### What to produce
Beneath this instruction is a listing; print exactly the lines in it starting at the line that contains "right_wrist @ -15" and going through the line that contains "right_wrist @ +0".

### Provided information

------------------------------------------------------------------------

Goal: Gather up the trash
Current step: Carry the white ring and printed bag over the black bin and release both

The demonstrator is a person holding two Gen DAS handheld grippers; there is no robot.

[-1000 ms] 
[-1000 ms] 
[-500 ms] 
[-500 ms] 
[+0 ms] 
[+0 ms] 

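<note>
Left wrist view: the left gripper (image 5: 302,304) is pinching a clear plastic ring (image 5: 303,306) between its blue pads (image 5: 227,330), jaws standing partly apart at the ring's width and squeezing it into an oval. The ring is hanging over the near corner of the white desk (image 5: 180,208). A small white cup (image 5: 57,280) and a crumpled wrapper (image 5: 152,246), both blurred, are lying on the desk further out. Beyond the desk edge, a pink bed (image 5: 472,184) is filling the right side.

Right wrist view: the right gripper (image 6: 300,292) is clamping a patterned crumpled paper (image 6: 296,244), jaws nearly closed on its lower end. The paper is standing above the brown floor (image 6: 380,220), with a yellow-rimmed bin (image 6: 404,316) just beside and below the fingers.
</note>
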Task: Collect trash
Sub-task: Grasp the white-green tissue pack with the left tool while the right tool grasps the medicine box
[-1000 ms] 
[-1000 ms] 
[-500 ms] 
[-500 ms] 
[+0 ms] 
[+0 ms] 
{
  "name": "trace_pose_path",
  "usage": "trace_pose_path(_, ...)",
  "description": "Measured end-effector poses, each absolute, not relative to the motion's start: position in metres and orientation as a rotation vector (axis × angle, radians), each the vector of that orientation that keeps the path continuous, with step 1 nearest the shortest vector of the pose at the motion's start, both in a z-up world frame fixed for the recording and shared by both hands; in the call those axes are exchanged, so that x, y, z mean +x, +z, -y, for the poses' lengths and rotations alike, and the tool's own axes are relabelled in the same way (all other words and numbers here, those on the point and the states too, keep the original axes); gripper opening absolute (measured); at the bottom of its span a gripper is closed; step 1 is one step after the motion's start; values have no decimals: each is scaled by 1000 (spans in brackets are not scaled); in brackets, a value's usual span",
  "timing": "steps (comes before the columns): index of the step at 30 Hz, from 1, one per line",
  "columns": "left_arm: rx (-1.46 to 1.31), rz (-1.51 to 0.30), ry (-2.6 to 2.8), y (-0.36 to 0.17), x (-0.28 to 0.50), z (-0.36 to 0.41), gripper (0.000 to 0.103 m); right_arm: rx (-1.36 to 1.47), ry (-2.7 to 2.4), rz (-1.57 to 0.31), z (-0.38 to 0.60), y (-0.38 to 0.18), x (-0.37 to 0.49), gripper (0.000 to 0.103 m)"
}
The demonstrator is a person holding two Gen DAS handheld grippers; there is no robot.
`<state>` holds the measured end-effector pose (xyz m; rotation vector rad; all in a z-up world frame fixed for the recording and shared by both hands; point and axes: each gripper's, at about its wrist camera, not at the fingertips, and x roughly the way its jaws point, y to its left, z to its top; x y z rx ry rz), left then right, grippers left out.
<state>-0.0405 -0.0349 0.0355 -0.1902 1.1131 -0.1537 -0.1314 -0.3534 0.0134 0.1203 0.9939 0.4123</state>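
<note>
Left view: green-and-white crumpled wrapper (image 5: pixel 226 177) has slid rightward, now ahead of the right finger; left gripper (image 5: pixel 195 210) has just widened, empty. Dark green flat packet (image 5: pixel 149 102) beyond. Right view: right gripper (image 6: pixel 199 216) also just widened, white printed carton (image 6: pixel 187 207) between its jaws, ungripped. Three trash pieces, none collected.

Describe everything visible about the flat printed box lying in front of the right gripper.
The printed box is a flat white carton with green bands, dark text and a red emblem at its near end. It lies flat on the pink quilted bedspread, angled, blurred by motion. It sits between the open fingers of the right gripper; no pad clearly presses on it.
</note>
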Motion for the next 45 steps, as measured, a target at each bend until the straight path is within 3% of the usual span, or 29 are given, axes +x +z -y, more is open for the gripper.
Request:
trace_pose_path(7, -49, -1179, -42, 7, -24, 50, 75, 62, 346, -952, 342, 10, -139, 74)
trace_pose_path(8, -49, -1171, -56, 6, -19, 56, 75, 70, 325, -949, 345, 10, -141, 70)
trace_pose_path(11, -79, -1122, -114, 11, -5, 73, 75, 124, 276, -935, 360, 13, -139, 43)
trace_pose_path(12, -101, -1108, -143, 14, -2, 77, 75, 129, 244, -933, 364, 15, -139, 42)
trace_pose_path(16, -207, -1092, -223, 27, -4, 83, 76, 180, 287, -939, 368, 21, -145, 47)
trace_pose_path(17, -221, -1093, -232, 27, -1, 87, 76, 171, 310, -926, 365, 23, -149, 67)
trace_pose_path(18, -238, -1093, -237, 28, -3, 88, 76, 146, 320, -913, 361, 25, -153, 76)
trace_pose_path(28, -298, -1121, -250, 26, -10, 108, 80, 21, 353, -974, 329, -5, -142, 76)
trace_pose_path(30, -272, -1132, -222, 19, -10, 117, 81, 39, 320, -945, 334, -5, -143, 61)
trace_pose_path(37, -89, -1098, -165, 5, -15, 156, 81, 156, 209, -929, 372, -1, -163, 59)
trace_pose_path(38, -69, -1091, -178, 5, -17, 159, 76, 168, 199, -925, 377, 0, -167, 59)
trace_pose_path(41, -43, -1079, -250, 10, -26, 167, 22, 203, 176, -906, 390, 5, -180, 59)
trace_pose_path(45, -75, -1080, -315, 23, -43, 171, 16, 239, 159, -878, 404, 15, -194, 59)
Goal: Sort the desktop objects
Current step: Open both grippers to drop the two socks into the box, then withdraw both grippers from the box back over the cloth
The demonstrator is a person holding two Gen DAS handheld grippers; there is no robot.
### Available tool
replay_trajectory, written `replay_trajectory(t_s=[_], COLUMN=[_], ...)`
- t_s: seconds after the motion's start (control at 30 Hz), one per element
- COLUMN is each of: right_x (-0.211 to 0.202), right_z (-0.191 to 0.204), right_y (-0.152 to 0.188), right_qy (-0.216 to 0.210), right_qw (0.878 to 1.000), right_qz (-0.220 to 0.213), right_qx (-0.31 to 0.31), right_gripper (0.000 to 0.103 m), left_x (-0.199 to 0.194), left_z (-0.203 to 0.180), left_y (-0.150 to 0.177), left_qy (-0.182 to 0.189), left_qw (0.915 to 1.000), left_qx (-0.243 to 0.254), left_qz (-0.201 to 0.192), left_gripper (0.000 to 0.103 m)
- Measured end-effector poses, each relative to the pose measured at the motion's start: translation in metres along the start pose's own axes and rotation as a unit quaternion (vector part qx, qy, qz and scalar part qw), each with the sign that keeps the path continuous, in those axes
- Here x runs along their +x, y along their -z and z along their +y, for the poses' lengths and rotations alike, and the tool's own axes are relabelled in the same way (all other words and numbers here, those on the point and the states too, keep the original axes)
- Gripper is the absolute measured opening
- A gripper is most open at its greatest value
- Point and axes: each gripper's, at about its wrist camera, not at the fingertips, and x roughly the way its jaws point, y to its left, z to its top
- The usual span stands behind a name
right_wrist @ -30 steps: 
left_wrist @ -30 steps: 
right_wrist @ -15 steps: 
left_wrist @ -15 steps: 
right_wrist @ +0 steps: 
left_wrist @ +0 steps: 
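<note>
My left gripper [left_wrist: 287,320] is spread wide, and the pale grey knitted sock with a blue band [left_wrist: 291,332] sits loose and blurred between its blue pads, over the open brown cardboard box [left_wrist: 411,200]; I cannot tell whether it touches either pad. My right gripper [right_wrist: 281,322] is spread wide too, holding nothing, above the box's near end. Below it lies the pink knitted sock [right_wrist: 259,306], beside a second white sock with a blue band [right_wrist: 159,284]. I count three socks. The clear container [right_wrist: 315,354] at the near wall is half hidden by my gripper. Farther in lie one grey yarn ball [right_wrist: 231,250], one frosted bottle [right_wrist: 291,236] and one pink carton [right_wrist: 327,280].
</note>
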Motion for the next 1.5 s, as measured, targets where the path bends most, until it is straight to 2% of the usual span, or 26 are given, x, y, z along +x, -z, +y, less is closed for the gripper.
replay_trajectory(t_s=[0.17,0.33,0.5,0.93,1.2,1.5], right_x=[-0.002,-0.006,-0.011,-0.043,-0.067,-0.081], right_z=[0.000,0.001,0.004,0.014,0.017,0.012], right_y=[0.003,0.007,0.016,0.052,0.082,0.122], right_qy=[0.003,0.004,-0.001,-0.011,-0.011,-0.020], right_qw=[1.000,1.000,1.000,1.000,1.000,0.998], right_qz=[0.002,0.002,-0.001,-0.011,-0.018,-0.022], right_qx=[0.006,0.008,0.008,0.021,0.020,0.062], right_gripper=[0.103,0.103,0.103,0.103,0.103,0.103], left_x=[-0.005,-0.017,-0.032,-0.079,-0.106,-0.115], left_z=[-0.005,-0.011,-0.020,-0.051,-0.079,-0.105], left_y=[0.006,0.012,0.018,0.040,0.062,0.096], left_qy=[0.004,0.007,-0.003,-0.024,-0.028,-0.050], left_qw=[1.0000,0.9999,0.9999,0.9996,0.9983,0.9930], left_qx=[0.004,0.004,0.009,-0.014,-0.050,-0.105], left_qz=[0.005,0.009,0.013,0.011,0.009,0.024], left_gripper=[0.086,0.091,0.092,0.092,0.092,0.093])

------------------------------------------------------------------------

### Solution to this exercise
right_wrist @ -15 steps: 
left_wrist @ -15 steps: 
right_wrist @ +0 steps: 

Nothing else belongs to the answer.